▶ [EXERCISE REQUIREMENTS] Write the listing below out again exactly, dropping the images.

▶ [INFORMATION SUPPLIED]
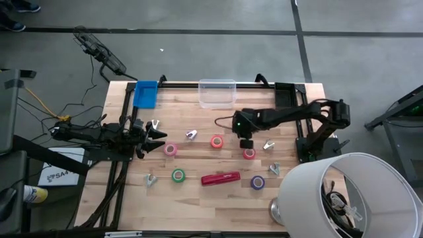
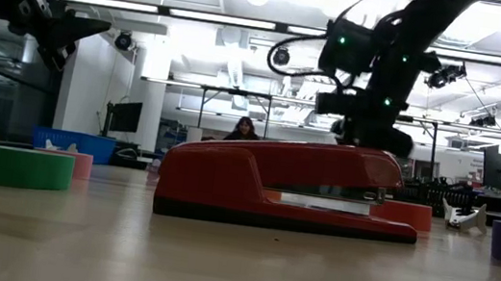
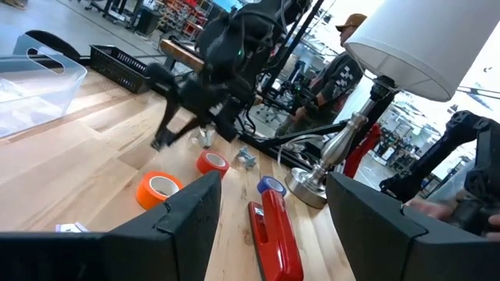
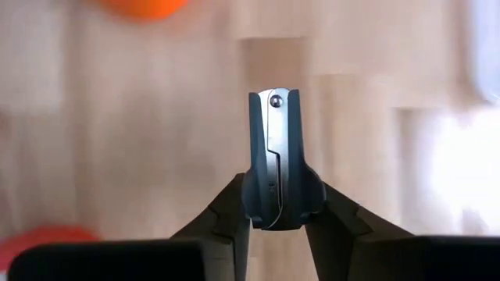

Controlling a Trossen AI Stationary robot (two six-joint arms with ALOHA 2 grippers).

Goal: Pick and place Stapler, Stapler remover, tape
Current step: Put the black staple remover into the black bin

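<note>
We see right gripper at centre-right of the high view, jaws clamped on a staple remover. Left gripper waits at left-centre, jaws apart, holding nothing. Stapler lies low centre of the table; tape rolls scattered around it, clear bin at top edge

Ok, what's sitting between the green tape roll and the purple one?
The red stapler lies between the green tape and the purple tape, clearest in the high view.
</note>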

▶ [YOUR RESPONSE]
Controlling a Trossen AI Stationary robot (two six-joint arms with ALOHA 2 grippers).

Goal: Pick and place Stapler, Stapler remover, tape
Current step: Put the black staple remover into the black bin

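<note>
We see right gripper at centre-right of the high view, jaws clamped on a staple remover. Left gripper waits at left-centre, jaws apart, holding nothing. Stapler lies low centre of the table; tape rolls scattered around it, clear bin at top edge

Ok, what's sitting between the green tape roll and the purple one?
The red stapler lies between the green tape and the purple tape, clearest in the high view.
</note>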

Work on this exercise is done.